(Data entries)
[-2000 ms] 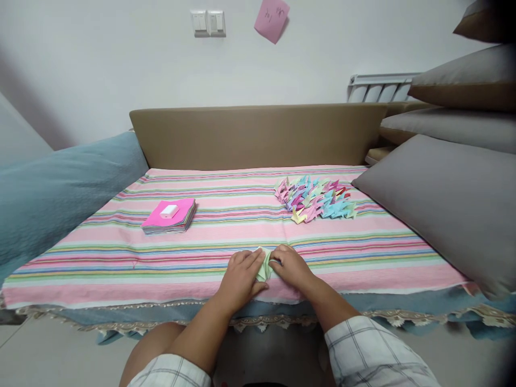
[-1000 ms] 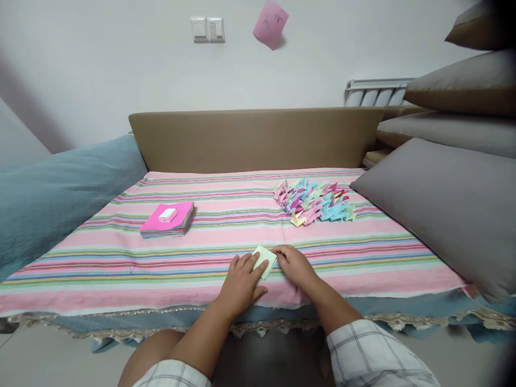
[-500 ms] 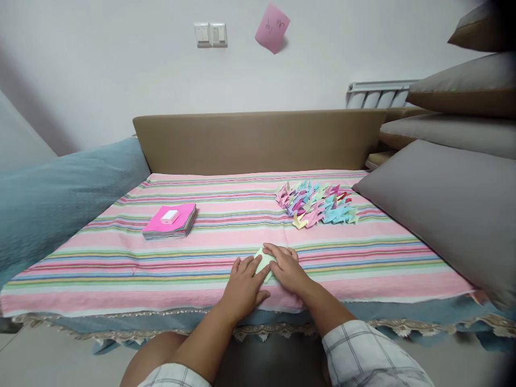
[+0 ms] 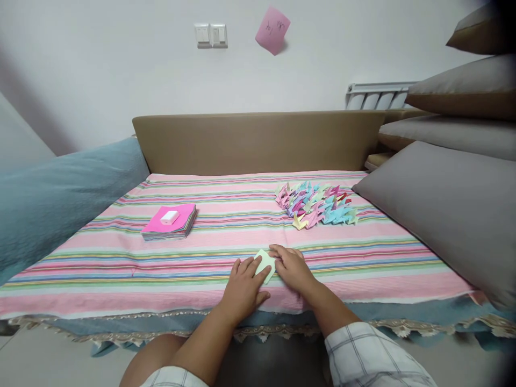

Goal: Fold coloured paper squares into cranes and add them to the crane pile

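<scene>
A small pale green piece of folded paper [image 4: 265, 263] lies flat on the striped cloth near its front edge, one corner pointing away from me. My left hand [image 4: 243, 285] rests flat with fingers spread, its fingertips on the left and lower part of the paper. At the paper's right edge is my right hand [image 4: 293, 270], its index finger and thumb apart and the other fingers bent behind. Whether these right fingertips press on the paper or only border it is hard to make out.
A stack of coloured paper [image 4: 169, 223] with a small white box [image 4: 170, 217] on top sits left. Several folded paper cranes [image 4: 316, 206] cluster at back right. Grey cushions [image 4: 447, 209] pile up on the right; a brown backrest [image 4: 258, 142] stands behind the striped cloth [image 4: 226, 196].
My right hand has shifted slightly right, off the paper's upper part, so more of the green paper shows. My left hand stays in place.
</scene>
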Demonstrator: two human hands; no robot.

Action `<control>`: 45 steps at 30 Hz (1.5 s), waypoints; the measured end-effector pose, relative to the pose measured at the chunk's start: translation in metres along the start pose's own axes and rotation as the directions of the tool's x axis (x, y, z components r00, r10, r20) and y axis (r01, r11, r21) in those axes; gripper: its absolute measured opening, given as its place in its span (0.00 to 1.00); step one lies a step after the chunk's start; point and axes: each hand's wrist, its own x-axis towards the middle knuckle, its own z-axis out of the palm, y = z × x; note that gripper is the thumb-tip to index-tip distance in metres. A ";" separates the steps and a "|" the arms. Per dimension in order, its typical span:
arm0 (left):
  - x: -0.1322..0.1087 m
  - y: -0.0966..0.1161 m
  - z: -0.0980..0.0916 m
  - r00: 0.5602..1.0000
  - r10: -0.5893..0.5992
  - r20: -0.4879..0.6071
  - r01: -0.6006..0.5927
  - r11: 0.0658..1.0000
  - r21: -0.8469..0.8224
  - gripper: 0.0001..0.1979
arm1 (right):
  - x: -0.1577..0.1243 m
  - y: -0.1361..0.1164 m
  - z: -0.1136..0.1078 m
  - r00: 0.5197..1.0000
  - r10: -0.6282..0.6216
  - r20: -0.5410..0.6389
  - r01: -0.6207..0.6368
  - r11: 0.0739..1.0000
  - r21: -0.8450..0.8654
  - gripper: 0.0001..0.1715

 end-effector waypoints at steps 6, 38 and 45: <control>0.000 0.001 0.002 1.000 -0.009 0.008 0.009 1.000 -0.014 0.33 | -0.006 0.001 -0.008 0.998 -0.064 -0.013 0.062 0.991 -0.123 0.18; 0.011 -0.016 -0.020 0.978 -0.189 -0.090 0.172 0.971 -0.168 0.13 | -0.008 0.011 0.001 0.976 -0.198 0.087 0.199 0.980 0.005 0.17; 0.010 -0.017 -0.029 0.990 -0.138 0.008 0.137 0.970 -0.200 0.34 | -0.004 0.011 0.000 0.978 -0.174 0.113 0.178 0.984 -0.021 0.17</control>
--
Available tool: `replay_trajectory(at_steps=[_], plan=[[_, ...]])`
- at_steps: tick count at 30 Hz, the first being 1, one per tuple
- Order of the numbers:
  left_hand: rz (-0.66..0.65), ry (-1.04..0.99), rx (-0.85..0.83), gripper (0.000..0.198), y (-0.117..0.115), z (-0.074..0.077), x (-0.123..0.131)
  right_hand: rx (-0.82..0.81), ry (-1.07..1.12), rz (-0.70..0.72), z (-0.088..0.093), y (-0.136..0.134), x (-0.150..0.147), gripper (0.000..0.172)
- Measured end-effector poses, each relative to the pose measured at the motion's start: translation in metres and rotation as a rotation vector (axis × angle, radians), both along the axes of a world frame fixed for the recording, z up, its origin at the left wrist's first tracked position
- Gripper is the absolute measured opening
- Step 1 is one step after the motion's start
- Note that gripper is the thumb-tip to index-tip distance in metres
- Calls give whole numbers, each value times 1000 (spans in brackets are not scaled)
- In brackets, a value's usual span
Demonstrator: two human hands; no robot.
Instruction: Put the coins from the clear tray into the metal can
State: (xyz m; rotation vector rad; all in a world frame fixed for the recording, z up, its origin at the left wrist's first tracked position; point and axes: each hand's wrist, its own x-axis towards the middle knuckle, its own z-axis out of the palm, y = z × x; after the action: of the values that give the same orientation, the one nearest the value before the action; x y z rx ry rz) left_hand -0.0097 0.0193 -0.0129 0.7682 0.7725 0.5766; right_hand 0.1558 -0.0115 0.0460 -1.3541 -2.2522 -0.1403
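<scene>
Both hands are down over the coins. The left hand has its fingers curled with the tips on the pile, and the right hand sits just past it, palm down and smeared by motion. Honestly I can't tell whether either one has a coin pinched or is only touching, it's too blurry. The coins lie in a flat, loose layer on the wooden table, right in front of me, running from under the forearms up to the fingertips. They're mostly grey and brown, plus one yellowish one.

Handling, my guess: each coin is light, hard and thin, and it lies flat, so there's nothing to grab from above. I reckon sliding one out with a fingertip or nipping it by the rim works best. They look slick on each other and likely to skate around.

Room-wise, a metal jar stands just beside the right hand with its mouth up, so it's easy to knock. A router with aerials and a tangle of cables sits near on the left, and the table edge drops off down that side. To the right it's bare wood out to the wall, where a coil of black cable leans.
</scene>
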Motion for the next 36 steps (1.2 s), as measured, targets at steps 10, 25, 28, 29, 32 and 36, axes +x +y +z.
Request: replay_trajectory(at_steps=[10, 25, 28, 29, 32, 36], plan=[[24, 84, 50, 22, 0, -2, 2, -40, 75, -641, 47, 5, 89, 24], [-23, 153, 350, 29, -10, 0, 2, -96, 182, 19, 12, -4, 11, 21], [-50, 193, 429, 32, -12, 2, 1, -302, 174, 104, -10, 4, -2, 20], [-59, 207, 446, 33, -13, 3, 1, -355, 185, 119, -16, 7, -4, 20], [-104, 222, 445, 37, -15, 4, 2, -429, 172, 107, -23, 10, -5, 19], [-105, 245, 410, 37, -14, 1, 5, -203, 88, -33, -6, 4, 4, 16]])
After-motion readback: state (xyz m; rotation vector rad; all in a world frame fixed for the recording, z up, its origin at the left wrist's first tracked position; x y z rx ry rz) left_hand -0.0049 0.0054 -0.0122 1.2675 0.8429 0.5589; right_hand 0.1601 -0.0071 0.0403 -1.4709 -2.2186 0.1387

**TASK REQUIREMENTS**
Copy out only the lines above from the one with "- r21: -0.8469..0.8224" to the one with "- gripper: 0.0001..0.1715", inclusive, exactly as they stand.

**EXPECTED OUTPUT**
  - r21: -0.8469..0.8224
  - gripper: 0.0001..0.1979
arm1 (right):
  - x: -0.1577..0.1243 m
  - y: -0.1361..0.1164 m
  - z: -0.1136..0.1078 m
  - r00: 0.5197..1.0000
  - r10: -0.6282..0.6216
  - r20: -0.5410..0.6389
  - r01: -0.6207..0.6368
  - r11: 0.0739..1.0000
  - r21: -0.8450..0.8654
  - gripper: 0.0001..0.1715

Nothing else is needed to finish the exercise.